Work instructions: Comb the records below for the string "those" and copy each line where it turns up.

(Source records)
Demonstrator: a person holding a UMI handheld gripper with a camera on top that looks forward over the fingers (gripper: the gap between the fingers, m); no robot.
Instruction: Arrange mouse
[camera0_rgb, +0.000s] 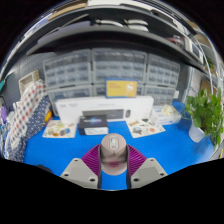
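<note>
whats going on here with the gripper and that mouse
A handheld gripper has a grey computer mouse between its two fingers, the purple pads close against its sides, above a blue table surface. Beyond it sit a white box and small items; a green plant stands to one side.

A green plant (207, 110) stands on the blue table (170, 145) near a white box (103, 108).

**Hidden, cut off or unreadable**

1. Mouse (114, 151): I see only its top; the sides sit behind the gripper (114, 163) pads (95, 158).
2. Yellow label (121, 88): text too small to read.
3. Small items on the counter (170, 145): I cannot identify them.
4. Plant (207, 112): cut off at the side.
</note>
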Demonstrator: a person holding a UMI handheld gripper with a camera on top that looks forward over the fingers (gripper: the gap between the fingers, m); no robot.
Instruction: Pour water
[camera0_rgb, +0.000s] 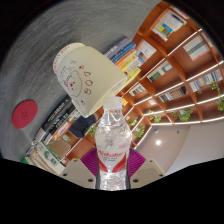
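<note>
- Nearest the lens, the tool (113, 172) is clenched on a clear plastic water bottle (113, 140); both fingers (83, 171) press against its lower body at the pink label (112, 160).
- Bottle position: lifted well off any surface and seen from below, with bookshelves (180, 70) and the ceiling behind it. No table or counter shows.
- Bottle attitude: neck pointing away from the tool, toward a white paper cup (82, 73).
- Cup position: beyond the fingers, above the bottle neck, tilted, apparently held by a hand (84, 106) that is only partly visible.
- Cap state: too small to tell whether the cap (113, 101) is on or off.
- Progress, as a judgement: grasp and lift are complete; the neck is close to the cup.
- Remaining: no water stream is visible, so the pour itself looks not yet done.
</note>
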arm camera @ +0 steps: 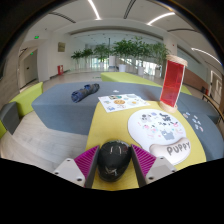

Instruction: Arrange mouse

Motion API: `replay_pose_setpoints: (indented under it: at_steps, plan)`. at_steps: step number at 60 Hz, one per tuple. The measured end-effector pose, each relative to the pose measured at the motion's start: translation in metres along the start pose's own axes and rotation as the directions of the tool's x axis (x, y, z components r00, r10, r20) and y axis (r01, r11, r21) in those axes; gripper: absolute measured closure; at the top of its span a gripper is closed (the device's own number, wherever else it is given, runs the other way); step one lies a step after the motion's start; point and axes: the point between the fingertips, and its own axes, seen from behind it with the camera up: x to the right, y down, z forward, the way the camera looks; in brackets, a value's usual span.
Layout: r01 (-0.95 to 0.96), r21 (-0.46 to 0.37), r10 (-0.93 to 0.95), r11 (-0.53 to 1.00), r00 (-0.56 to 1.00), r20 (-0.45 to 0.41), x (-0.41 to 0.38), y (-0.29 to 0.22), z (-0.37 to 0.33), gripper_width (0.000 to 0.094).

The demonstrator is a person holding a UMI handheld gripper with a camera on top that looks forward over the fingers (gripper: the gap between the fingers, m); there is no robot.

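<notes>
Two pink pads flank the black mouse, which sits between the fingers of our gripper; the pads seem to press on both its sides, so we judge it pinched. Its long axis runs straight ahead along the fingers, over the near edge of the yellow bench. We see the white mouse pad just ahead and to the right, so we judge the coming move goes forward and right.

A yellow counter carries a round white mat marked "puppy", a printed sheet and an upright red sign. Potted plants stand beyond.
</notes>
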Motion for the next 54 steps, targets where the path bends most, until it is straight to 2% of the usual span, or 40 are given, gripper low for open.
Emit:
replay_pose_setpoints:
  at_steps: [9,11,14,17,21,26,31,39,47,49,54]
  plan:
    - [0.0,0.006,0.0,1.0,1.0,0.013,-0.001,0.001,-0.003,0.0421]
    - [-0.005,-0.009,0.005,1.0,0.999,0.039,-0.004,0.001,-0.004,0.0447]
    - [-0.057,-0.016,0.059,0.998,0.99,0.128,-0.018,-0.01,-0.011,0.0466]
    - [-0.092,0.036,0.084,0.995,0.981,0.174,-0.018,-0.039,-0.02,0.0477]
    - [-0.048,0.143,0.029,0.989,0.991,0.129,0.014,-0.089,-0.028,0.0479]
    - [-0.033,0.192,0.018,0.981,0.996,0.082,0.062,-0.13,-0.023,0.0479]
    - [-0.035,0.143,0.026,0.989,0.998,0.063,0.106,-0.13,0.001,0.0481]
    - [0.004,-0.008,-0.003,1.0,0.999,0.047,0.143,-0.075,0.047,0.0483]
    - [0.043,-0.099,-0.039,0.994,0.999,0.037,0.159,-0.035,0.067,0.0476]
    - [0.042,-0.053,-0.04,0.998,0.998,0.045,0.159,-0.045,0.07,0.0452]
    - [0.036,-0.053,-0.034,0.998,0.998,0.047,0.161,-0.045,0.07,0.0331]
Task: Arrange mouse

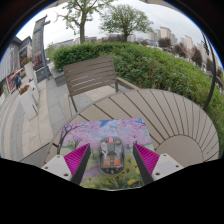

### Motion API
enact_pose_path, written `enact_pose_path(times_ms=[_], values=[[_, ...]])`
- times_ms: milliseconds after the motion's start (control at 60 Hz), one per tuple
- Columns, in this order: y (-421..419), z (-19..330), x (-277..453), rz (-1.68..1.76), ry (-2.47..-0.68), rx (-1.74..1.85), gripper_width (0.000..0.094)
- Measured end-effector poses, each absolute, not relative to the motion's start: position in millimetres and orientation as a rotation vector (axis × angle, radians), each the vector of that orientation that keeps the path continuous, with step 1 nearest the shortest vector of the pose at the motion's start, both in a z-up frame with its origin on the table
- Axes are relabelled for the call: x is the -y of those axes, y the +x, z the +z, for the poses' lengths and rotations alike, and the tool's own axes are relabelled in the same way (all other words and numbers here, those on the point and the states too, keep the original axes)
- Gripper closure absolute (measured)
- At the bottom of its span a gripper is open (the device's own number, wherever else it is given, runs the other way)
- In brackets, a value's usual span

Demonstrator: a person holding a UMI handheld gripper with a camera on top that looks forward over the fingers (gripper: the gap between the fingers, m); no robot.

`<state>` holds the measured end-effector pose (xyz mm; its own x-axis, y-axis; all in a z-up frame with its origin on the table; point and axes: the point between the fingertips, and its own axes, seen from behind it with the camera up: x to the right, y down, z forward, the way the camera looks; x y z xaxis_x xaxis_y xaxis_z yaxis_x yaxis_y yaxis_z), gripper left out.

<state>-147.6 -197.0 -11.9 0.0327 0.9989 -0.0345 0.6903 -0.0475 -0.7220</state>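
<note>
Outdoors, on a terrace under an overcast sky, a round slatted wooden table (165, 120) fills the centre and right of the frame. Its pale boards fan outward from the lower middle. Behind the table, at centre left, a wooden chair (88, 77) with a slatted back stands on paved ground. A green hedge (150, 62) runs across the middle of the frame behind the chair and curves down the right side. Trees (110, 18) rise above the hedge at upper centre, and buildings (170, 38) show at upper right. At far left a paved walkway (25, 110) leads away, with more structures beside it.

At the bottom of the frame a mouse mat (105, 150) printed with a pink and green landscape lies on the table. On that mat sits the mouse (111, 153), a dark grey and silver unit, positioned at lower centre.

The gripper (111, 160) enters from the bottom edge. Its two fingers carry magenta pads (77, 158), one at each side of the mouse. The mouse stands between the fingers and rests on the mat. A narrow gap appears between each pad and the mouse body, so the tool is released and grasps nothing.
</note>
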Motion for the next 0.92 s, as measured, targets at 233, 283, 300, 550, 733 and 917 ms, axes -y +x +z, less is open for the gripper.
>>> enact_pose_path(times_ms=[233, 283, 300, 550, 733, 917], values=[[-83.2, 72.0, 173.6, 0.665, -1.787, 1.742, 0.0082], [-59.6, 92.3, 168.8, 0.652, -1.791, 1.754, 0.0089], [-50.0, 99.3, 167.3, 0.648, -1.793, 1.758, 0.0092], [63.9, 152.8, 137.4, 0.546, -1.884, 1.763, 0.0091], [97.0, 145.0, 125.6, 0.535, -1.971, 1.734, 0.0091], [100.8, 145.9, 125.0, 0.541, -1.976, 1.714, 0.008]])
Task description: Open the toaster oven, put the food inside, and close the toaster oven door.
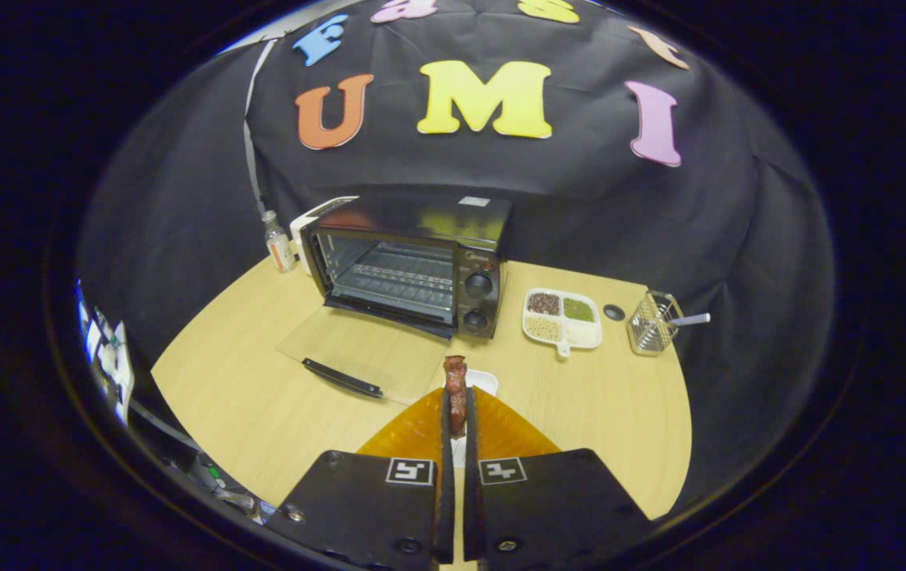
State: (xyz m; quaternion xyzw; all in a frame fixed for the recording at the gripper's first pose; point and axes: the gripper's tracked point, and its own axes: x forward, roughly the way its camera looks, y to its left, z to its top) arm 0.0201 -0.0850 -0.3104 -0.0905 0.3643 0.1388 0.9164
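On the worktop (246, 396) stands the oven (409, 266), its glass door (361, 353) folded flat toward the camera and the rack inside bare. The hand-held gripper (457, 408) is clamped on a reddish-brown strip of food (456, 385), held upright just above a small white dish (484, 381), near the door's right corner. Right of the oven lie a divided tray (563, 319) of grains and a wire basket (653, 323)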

Result of the task:
Motion API: `replay_pose_setpoints: (indented under it: at_steps, plan)`. at_steps: step number at 60 Hz, one per tuple. The measured end-effector pose, each relative to the pose measured at the motion's start: translation in metres along the start pose's own axes and rotation as the directions of the tool's x axis (x, y, z components r00, r10, r20) and y axis (r01, r11, r21) in those axes; gripper: absolute measured closure; at the top of its span a gripper is closed (the device's own number, wherever else it is given, runs the other way); step one lies a step after the motion's start; point and axes: the point between the fingertips, and its own axes, seen from behind it with the camera up: x to the right, y down, z forward, the way the camera looks; in brackets, a value's usual span.
- Axes are relabelled for the call: x is the -y of those axes, y the +x, z the +z, for the poses' lengths and rotations alike, and the tool's own axes are relabelled in the same way (all other words and numbers here, those on the point and the states too, keep the original axes)

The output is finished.